3. Summer Policy & Grade Examples

Calvary Preparatory Academy — Holistic Grading Model — Summer Policy & Grade Examples

Summer school — key differences

Summer school students are always full-time. The DDF is 100% required every school day. The pacing is approximately 5 sections per week rather than 1. Scheduled teacher meetings are less frequent but still required. The holistic model applies exactly as in a regular semester with one additional policy governing DDF absences.

Summer school DDF attendance policy — school policy, separate from the grading rubric

All summer school students are required to post in the DDF every school day. The first two DDF absences are handled through the Regular Engagement rubric only — no separate deduction. Beginning with the 3rd absence, the following direct grade deductions are applied administratively to the overall course grade:

Absence 1-course student 2-course student 3-course student
1st & 2nd Rubric only — no direct deduction Rubric only Rubric only
3rd −3% off grade −2% per course −1% per course
4th −6% cumulative −4% cumulative −2% cumulative
5th −9% cumulative −6% cumulative −3% cumulative
6th −12% cumulative −8% cumulative −4% cumulative

This deduction is applied administratively and is separate from the Regular Engagement rubric score. There is no double-penalty on absences 1 and 2.


Three student examples

These examples show how the model works across different student profiles. Standard weights apply: Curriculum 40%, Learning Verification 30%, Assigned Work 10%, Meeting Attendance 10%, Regular Engagement 5%, Community Values 5%.

MR

Marcus R. — Grade 10, full-time, 6 courses

Struggles with tests but shows up and truly learns

Curriculum grade (40%)
 
62%
Learning verification (30%)
 
88%
Assigned work (10%)
 
90%
Meeting attendance (10%)
 
95%
Regular engagement (5%)
 
90%
Community values (5%)
 
90%

(62×0.40)+(88×0.30)+(90×0.10)+(95×0.10)+(90×0.05)+(90×0.05) = 24.8+26.4+9.0+9.5+4.5+4.5 = 78.7% ≈ 79% (C+)

Marcus has always found multiple-choice tests hard. His 62% curriculum grade looks concerning, but every scheduled meeting he shows up fully prepared, explains concepts clearly, and engages with the DDF consistently. His teacher is convinced every session that Marcus genuinely knows the material. Under the old model he would have been in danger of failing. Under the new model his 79% reflects the truth.

JT

Jordan T. — Grade 11, full-time, 5 courses

High digital textbook scores hiding a serious problem

Curriculum grade (40%)
 
91%
Learning verification (30%)
 
32%
Assigned work (10%)
 
88%
Meeting attendance (10%)
 
45%
Regular engagement (5%)
 
40%
Community values (5%)
 
0%

(91×0.40)+(32×0.30)+(88×0.10)+(45×0.10)+(40×0.05)+(0×0.05) = 36.4+9.6+8.8+4.5+2.0+0 = 61.3% ≈ 61% (D)

Jordan’s digital textbook shows 91% but cannot explain the material in scheduled meetings at all.
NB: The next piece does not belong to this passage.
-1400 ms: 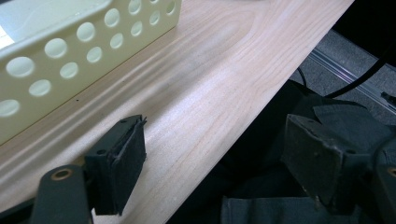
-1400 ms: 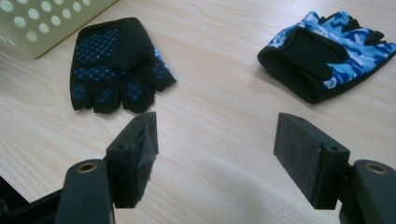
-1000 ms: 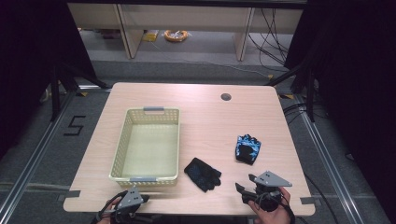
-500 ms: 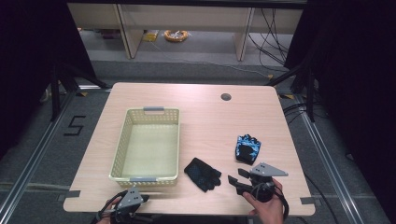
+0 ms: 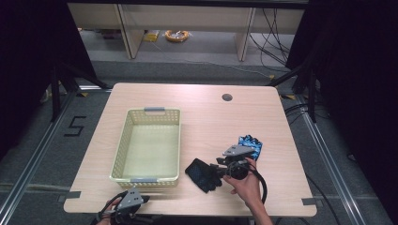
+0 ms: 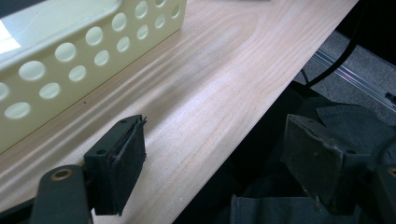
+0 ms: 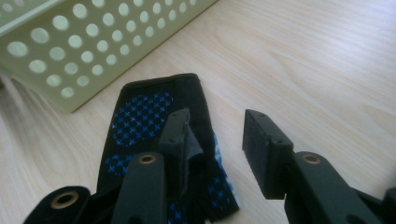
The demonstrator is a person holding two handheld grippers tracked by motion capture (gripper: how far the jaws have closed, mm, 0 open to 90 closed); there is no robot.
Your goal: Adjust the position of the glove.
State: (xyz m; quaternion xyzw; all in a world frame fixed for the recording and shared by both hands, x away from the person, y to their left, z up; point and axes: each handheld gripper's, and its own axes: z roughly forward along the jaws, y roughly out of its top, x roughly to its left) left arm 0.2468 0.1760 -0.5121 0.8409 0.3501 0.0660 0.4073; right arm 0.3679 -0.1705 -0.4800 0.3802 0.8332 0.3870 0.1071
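Right gripper (image 7: 212,135), jaws closing but still parted, hangs above the black glove's (image 7: 154,112) fingers.

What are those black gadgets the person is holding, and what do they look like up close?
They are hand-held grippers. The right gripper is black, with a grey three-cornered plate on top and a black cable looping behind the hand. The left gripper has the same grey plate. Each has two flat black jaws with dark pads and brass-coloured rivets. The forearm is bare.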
Rarely shows up on time, barely engages in the DDF, and never submitted a faith-in-action reflection. The discontinuity flag was documented and administration was involved. Under the old model Jordan might have passed with an A. The new model tells the real story.

SL

Sofia L. — Grade 9, full-time, 4 courses

Solid middle-ground student with room to grow

Curriculum grade (40%)
 
75%
Learning verification (30%)
 
72%
Assigned work (10%)
 
80%
Meeting attendance (10%)
 
80%
Regular engagement (5%)
 
75%
Community values (5%)
 
80%

(75×0.40)+(72×0.30)+(80×0.10)+(80×0.10)+(75×0.05)+(80×0.05) = 30.0+21.6+8.0+8.0+3.75+4.0 = 75.35% ≈ 76% (C)

Sofia is consistent and genuine. She shows up reasonably prepared, her scheduled meetings show real understanding with some gaps, and she engages with the DDF most days. Her 76% is honest. If she tightens her meeting preparation and DDF consistency she could easily reach the mid-80s.


Multi-course holistic tier — how it works

The holistic tier scores (Meeting Attendance, Regular Engagement, Community Values) are entered once and apply equally to every course the student is enrolled in. A student taking three courses does not have three separate engagement scores — their engagement as a learner is a single measure that follows them across all courses.

Example: A student earns 85% on Meeting Attendance. That 85% contributes 8.5% (85% × 10% weight) to every course they are taking. The class-specific tier — Curriculum Grade, Assigned Work, Learning Verification — is calculated independently for each course.